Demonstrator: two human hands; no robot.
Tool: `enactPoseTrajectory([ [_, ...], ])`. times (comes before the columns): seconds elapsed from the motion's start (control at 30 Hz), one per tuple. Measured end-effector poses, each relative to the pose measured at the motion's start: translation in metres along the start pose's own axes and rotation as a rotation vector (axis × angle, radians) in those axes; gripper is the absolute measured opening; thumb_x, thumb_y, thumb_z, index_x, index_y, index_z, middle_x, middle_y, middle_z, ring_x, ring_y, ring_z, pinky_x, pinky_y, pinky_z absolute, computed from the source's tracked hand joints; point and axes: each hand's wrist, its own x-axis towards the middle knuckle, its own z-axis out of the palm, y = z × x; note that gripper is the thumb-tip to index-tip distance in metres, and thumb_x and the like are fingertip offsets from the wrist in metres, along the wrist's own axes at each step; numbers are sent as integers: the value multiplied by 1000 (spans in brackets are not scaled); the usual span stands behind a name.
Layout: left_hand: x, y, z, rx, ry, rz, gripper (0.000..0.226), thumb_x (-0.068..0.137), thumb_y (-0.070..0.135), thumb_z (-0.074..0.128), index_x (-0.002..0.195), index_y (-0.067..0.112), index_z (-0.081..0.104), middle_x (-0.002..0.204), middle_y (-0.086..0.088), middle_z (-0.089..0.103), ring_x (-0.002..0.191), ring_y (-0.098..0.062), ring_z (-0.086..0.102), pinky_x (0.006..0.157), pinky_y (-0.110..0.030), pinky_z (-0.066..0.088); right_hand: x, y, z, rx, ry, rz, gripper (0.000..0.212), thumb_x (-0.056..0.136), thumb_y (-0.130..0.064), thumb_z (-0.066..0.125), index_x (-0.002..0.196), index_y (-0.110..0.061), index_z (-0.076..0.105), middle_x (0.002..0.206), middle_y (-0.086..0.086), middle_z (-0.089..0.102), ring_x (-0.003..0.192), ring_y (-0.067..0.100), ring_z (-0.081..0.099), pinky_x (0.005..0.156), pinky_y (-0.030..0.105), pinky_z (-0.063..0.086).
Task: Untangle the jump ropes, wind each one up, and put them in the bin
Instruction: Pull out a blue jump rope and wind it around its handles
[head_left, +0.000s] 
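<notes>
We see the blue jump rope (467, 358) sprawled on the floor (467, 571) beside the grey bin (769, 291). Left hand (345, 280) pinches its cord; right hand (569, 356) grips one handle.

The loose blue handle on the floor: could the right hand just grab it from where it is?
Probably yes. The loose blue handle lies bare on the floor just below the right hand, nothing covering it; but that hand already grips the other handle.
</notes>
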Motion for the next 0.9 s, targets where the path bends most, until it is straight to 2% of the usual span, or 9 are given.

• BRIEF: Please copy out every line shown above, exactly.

• RESULT OF THIS EXERCISE:
Demonstrator: two human hands; no robot.
Tool: `enactPoseTrajectory([ [_, ...], ])`. times (comes before the columns): seconds elapsed from the motion's start (control at 30 Hz), one per tuple. Measured end-effector poses, each relative to the pose measured at the motion's start: translation in metres along the start pose's own axes and rotation as a rotation vector (axis × angle, radians) in those axes; gripper is the absolute measured opening; thumb_x, thumb_y, thumb_z, index_x, index_y, index_z, middle_x, middle_y, middle_z, ring_x, ring_y, ring_z, pinky_x, pinky_y, pinky_z absolute, computed from the source's tracked hand joints; point and axes: each hand's wrist, its own x-axis towards the middle knuckle, its own z-axis out of the palm, y = z × x; note that gripper is the thumb-tip to index-tip distance in metres, and thumb_x and the like are fingertip offsets from the wrist in metres, along the wrist's own axes at each step; numbers are sent as integers: the value multiplied by 1000 (spans in brackets are not scaled); the usual span stands behind a name.
Layout: left_hand: x, y, z, rx, ry, rz, gripper (0.000..0.226), thumb_x (-0.068..0.137), thumb_y (-0.070..0.135), thumb_z (-0.074..0.128), index_x (-0.002..0.195), index_y (-0.067..0.112), index_z (-0.081..0.104), middle_x (-0.002..0.204), middle_y (-0.086..0.088), middle_z (-0.089..0.103), ring_x (-0.002..0.191), ring_y (-0.098..0.062), ring_z (-0.086..0.102), pinky_x (0.006..0.157), pinky_y (-0.110..0.030), pinky_z (-0.066..0.088); right_hand: x, y, z, rx, ry, rz, gripper (0.000..0.212), thumb_x (-0.056..0.136), thumb_y (-0.130..0.064), thumb_z (-0.066..0.125), index_x (-0.002..0.196), index_y (-0.110..0.061), index_z (-0.076..0.105), middle_x (0.002..0.206), middle_y (-0.086..0.086), middle_z (-0.089..0.102), ring_x (-0.003..0.192), ring_y (-0.067..0.100), ring_z (-0.081..0.099), pinky_x (0.005..0.156), pinky_y (-0.030..0.105), pinky_z (-0.063..0.086).
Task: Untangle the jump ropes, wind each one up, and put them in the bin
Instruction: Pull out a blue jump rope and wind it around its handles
[head_left, +0.000s] 
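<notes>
We see the blue jump rope (467, 358) sprawled on the floor (467, 571) beside the grey bin (769, 291). Left hand (345, 280) pinches its cord; right hand (569, 356) grips one handle.

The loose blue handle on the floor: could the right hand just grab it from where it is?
Probably yes. The loose blue handle lies bare on the floor just below the right hand, nothing covering it; but that hand already grips the other handle.
</notes>
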Motion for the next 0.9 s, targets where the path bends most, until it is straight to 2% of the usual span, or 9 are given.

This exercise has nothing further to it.